There were too many institutions in the market — Hylton
FORMER managing director of the Financial Sector Adjustment Company (Finsac), Patrick Hylton said on Tuesday that there were too many financial institutions operating in the island during the 1990s and placed blame for the financial meltdown squarely on operations at these institutions.
“There were too many institutions in the market with some going off into other ventures, …many of them in competition with their customers,” Hylton told the ongoing enquiry into the 1990s financial sector meltdown.
He also accused many of the institutions of over-investment in real estate, which he argued was driven by the high-interest environment at the time, where real estate values “kept going up”.
Hylton, who now heads the National Commercial Bank (NCB), was giving testimony at the enquiry held at the Pegasus hotel in Kingston.
“A common characteristic at the intervened financial institutions was the absence of an appropriate framework for the management and monitoring of critical risk areas such as liquidity and foreign exchange risk,” said Hylton.

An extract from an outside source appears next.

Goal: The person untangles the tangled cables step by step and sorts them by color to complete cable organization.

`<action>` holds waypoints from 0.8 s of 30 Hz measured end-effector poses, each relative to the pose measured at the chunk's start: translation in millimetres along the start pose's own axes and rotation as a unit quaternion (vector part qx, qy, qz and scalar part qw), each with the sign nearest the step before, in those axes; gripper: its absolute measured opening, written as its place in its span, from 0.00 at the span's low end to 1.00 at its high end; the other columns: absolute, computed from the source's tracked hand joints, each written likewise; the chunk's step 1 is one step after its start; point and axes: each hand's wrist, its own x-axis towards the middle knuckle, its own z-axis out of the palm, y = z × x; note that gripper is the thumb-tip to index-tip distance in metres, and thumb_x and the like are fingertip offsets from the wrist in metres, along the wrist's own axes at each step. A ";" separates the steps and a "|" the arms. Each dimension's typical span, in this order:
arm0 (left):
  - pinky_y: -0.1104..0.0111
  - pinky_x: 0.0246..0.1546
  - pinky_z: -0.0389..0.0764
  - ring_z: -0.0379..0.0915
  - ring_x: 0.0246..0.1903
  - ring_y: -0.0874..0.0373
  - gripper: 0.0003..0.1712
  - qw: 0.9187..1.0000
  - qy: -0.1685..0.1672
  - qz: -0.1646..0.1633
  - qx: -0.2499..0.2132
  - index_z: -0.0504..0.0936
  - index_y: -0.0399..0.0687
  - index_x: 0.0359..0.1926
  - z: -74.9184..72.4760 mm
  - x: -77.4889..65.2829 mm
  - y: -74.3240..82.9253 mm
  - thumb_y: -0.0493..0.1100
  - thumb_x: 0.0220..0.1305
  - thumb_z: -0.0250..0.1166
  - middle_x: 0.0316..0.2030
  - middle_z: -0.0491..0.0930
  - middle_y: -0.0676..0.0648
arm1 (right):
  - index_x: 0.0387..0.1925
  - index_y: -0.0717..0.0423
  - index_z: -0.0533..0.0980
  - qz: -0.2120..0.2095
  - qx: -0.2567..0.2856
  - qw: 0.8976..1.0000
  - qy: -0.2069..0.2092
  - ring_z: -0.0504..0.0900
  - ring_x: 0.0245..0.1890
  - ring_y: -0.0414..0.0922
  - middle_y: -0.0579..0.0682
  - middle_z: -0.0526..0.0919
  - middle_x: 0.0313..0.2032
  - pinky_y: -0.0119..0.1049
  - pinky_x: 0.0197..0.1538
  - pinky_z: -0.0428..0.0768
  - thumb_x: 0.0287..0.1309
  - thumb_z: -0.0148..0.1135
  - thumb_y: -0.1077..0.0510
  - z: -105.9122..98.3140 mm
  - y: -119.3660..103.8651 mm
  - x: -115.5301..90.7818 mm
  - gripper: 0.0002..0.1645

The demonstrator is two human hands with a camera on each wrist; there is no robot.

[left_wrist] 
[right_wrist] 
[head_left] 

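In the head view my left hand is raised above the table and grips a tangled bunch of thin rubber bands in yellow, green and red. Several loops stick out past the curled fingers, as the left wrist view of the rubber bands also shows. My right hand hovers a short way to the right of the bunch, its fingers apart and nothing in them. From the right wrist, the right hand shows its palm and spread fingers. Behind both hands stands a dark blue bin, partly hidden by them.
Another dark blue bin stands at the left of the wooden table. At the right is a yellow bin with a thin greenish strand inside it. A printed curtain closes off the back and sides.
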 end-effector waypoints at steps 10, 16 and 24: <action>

He added that on the credit risk and operational risk side of their businesses, “there were also significant inadequacies and quite frequently an inappropriate and insufficient governance framework”.
At the same time, Hylton — responding to repeated comments that NCB was given special treatment — defended the decision of the then People’s National Party government to maintain the bank as a going concern.
“Our analyses and those of experts we engaged justified maintaining some institutions such as the merged Union Bank, Life of Jamaica and NCB as going concerns,” Hylton said in his witness statement.
According to Hylton, analysis supported NCB having greater value as a going concern “not only in relation to its intrinsic value but also in terms of its role as a facilitator of economic growth”.
“For others, the state of the institutions, particularly the significant insolvency, their size and composition of their balance sheet made rehabilitation either impossible or not feasible,” said the NCB boss.
He added that the decision to maintain NCB was also driven by the view that there needed to at least one other large institution in the commercial banking space to compete with and prevent total dominance by the Bank of Nova Scotia.
“This could become a nightmare and undermine the stability, which had been restored to the sector while we worked through the problems…”.
NCB’s size and interconnectedness was very important, said Hylton.
Hylton, who was there from the inception, left Finsac in 2003 and joined NCB as deputy group managing director. A year later, he took over the reins as group managing director.